The overview says SQL injection is "the #1 web vulnerability" (OWASP Top 10). Beyond data theft, list four other consequences of SQL injection mentioned or implied in the overview. Why is this vulnerability so common despite having a simple, known fix?
Compare the "WRONG" and "RIGHT" code examples for both Node.js and PHP from the overview. In the parameterized version, when an attacker sends 1; DROP TABLE stories as the id parameter, what does the database see and why does no damage occur?

Cluster 5: NoSQL, ORMs & Choosing Storage (Sections 6–8)

Map SQL concepts to MongoDB equivalents: Database, Table, Row, Column, SELECT, INSERT, UPDATE, DELETE, JOIN. Why does MongoDB use $lookup for joins instead of a native JOIN keyword? What does this tell you about MongoDB's design philosophy?

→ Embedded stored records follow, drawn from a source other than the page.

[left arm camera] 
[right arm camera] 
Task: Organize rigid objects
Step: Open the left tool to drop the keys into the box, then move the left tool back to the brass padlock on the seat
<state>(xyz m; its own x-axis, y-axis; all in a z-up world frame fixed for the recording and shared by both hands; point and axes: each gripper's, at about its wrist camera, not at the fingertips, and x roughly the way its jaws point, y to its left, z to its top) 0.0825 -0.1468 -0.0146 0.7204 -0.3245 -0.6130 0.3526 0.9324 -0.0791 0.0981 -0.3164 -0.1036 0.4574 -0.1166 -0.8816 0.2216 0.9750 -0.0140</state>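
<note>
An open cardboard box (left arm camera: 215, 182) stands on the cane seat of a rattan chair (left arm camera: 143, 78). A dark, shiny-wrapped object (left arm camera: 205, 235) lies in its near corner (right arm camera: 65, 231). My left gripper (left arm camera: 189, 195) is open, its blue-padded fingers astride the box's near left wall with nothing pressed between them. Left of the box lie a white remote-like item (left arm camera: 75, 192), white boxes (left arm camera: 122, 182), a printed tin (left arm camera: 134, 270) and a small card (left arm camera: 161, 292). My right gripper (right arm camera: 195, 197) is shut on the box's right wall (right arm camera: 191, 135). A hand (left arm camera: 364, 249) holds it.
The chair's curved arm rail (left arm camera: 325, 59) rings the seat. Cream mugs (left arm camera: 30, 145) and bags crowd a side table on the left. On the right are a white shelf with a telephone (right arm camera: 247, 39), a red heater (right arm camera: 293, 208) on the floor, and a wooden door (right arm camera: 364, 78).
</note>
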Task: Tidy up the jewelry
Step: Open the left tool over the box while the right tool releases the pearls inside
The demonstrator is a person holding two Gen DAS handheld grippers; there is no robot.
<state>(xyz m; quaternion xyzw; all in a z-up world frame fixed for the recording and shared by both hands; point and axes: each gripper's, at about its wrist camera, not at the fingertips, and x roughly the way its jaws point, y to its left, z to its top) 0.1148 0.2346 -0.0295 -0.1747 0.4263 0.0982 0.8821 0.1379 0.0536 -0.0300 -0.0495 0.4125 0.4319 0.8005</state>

The overview gives five criteria for choosing SQL vs NoSQL. Apply these to two concrete scenarios: (a) a banking application, and (b) a content management system where article structures vary wildly. Which would you choose for each and why?
Explain what an ORM does: mapping tables to classes, generating SQL, handling relationships, managing migrations, abstracting database differences. Using the overview's comparison table, show how Story.findAll() replaces SELECT * FROM stories. What is lost in this abstraction?
Compare the Active Record pattern (Sequelize, Eloquent) and Data Mapper pattern (Prisma, Doctrine) from the overview. In Active Record, story.save() writes directly to the database — why does this make testing harder? How does Data Mapper solve this?
Using the overview's decision framework table, recommend storage for: (a) a course tutorial project, (b) a production e-commerce site, (c) a user session store, (d) an analytics ingestion pipeline. Explain each choice and why the overview's advice against "over-engineering for tutorials" matters.